2024-04-29 Thread James Ralston
On Tue, Apr 16, 2024 at 1:46 PM Simo Sorce  wrote:

> The correct action is for you to ask the Domain Administrators to
> mark the target hosts as ok for delegation, it is unclear why MIT
> Kerberos should make it easy to override Realm policies.

I think the core issue here is that RFC4120§2.8 was unclear in
defining the ok-as-delegate flag.  Quoting RFC4120§2.8, emphasis mine:

* The ticket flags … *MAY* have the ok-as-delegate flag set
* A client *CAN* use the presence of this flag to *HELP* it decide
* It is acceptable to *IGNORE* the value of this flag

All of these statements are wishy-washy statements that provide no
concrete guidance for server/client implementers:

* Should server implementations set this flag by default unless
  administrators specifically elect to disable it, or should server
  implementations clear this flag by default unless administrators
  specifically elect to enable it?

* Should client implementations honor this flag by default unless
  administrators specifically elect to ignore it, or should client
  implementations ignore this flag by default unless administrators
  specifically elect to honor it?

* Given heterogeneous environments where there are likely to be
  multiple independent client implementations, how should this feature
  be deployed at a client and server level in order to minimize
  interoperability issues?

In light of the failure of RFC4120§2.8 to answer any of these
difficult questions, I would argue that the MIT Kerberos behavior is
reasonable (arguably, the most reasonable): servers do not set the
flag by default, and clients do not honor the flag by default.  This
leaves it up to individual sites to determine whether the additional
control this feature offers is desired, and if so, how to deploy it
without breaking things.

> Delegating a whole TGT is generally a bad idea, and often clients
> are misconfigured to broadly forward it everywhere. That is why
> Microsoft took back control in the hands of administrators. It is
> not a bad thing, and if your setup has been vetted such that TGT
> delegation is an acceptable risk, then it should be easy to get it
> fixed the proper way, by getting your domain admins to set the right
> flag on the permitted target hosts.

The issue is not that this feature exists; the issue is that until
recently, we simply *did not know* that this feature exists.  And why
would we?

* Windows admins never had any reason to be aware of this feature,
  because they use remote desktop to login to remote Windows hosts
  from other Windows hosts.

* Linux admins never had any issues with delegating credentials from a
  Linux host to another Linux host, because MIT Kerberos clients
  ignore the flag by default.

* We assumed that the inability to delegate credentials from Windows
  host to Linux hosts via PuTTY was a PuTTY implementation issue,
  because that was the only instance where we saw delegation failing.
  And PuTTY, at least with default logging, showed no warning/error
  messages.  Furthermore, because so few people were regularly logging
  into Linux hosts from Windows hosts (people who did this often
  simply requested a Linux workstation), it wasn’t worth the
  time/effort to investigate further.

This state continued for the better part of a decade.  It was only
when we began to officially support Mac desktops, and ssh clients on
those Macs also failed to delegate credentials (the same as PuTTY on
Windows), that we began to suspect there was a deeper issue at play.
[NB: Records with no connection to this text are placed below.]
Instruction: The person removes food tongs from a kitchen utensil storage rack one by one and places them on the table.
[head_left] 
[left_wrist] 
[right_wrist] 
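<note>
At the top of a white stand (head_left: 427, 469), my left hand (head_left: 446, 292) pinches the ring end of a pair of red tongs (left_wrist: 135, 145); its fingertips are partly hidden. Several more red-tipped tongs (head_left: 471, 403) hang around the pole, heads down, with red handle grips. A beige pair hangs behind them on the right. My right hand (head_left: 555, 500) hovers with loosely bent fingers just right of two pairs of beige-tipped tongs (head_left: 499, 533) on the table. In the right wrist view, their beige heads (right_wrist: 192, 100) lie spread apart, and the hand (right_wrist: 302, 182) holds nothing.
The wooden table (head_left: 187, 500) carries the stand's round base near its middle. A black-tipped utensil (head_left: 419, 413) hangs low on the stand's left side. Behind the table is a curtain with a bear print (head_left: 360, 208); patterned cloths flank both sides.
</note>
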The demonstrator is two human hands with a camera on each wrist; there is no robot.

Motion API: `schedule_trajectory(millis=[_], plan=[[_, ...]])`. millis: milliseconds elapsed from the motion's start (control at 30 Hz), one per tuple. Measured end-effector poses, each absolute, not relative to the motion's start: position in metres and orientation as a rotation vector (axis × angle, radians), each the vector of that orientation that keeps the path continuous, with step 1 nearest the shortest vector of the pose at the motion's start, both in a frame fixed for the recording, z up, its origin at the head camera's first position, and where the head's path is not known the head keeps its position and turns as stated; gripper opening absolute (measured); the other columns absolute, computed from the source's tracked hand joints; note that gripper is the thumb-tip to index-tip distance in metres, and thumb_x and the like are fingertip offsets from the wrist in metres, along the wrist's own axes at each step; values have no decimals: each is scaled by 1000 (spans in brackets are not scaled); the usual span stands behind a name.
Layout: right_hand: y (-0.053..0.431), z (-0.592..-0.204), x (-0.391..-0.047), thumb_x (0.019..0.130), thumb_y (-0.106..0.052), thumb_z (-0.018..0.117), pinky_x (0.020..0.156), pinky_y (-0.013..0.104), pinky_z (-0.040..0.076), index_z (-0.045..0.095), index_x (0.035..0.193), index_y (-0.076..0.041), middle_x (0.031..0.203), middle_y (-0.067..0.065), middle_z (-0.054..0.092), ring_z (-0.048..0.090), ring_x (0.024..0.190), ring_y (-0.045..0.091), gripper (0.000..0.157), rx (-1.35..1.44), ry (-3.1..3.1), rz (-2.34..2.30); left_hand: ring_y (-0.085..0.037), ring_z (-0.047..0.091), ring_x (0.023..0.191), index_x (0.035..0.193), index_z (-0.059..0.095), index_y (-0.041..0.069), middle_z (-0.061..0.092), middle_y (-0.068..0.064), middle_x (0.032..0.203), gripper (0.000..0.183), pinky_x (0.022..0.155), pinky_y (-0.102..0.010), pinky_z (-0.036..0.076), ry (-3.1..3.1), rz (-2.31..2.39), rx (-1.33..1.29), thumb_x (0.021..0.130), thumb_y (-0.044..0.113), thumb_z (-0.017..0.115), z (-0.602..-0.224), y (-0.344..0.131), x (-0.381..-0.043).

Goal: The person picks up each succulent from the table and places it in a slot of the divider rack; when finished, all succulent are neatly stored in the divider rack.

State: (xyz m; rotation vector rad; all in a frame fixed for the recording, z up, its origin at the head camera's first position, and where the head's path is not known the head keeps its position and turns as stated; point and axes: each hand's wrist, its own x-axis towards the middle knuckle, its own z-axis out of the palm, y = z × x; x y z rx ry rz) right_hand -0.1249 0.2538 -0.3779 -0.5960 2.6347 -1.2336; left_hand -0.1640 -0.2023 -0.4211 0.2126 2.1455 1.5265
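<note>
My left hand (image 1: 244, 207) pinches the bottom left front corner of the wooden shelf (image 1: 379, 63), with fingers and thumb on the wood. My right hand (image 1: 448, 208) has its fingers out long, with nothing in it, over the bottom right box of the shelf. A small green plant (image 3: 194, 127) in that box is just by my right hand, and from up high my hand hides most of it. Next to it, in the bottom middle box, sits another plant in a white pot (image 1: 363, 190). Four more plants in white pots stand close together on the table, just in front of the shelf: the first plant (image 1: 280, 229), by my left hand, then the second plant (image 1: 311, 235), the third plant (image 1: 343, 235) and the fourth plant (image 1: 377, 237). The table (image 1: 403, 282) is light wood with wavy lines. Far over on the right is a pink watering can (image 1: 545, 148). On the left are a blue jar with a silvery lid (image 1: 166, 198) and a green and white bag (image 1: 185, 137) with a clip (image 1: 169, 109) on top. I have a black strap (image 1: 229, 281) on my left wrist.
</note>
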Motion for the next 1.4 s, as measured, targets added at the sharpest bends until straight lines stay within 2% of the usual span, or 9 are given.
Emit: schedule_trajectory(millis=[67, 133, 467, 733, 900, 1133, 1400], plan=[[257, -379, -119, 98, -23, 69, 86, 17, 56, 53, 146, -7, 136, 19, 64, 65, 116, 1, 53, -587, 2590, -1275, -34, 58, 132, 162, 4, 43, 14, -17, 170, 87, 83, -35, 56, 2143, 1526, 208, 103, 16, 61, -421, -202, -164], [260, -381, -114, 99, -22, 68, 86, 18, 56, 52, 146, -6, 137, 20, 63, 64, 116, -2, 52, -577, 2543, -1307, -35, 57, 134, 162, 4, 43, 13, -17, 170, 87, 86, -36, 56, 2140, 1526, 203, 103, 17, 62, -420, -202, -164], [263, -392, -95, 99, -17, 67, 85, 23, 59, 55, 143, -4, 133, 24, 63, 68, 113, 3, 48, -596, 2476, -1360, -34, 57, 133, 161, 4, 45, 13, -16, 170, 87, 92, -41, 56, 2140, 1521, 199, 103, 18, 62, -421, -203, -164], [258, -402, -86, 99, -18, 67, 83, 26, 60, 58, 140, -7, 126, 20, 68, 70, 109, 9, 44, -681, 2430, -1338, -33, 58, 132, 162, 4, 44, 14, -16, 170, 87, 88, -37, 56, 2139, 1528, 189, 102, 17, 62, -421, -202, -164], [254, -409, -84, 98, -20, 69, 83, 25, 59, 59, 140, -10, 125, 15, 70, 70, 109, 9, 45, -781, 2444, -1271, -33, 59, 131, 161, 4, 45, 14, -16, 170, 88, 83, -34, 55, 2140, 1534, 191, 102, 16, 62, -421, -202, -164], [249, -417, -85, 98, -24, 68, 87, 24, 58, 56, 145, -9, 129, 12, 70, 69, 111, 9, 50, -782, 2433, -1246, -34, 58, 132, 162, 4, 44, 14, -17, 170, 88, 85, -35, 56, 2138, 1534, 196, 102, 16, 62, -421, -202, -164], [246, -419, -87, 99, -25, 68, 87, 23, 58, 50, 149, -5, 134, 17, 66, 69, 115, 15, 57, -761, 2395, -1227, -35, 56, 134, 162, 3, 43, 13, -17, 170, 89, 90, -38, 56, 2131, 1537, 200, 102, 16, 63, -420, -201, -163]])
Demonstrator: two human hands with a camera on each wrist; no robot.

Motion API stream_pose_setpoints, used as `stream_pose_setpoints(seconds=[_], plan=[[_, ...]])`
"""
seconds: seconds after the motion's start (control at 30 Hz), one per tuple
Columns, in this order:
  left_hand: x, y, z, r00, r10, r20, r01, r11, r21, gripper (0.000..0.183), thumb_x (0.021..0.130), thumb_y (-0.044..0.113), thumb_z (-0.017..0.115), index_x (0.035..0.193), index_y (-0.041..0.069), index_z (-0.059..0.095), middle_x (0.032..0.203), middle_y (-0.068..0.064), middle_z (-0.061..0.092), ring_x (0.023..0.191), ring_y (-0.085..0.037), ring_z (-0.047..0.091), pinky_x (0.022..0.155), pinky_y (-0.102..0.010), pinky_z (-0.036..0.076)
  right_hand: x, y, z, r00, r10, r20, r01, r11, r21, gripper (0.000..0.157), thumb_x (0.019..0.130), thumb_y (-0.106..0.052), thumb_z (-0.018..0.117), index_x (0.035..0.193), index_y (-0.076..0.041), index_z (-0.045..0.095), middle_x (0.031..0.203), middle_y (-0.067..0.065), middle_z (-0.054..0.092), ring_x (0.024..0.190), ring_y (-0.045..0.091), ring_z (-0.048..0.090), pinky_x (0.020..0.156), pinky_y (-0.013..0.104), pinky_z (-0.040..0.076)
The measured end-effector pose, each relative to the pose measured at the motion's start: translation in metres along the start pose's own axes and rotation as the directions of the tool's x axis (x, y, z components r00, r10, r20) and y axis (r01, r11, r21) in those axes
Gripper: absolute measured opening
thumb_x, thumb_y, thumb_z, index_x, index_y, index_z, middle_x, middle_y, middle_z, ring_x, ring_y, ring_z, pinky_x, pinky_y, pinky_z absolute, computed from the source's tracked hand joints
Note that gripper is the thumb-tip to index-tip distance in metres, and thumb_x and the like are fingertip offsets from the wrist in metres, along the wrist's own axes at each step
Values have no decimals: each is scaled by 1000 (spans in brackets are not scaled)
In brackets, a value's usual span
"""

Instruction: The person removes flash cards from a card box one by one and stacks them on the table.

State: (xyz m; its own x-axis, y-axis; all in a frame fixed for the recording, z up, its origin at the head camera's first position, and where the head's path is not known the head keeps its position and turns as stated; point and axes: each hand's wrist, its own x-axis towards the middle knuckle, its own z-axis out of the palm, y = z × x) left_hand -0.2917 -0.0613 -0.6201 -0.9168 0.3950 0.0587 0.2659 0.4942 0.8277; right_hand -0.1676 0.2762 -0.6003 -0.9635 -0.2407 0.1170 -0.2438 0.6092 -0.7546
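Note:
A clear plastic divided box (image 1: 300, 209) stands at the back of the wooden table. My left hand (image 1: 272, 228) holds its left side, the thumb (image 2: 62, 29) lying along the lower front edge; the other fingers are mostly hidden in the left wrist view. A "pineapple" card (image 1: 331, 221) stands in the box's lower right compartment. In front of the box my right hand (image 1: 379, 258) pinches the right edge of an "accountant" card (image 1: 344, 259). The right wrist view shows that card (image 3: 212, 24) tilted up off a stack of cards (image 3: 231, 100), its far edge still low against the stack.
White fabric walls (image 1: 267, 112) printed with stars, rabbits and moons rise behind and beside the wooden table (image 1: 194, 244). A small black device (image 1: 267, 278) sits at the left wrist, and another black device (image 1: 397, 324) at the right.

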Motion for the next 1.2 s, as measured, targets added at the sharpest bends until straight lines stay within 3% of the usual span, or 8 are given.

> Note that if ticket delegation is needed solely to allow jumping
> from hosts to host, you should be able to achieve the same result
> via agent forwarding, it would be a safer option.

We use automounted NFS sec=krbp (AUTH_GSS security) home directories
everywhere, so users *must* possess a credential in order to access
their home directories.  So even if we permitted publickey
authentication, it would not solve the issue of needing a credential
on the target host.

> But all that said I would like to note that it is certainly
> inappropriate to call people names before fully understanding the
> scope of a security measure, just because it is a little
> inconvenient.

Speaking as a Linux administrator in a heterogeneous environment where
our Linux hosts rely on Microsoft Active Directory, I assure you that
I have been calling Microsoft names for quite some time.  ;-)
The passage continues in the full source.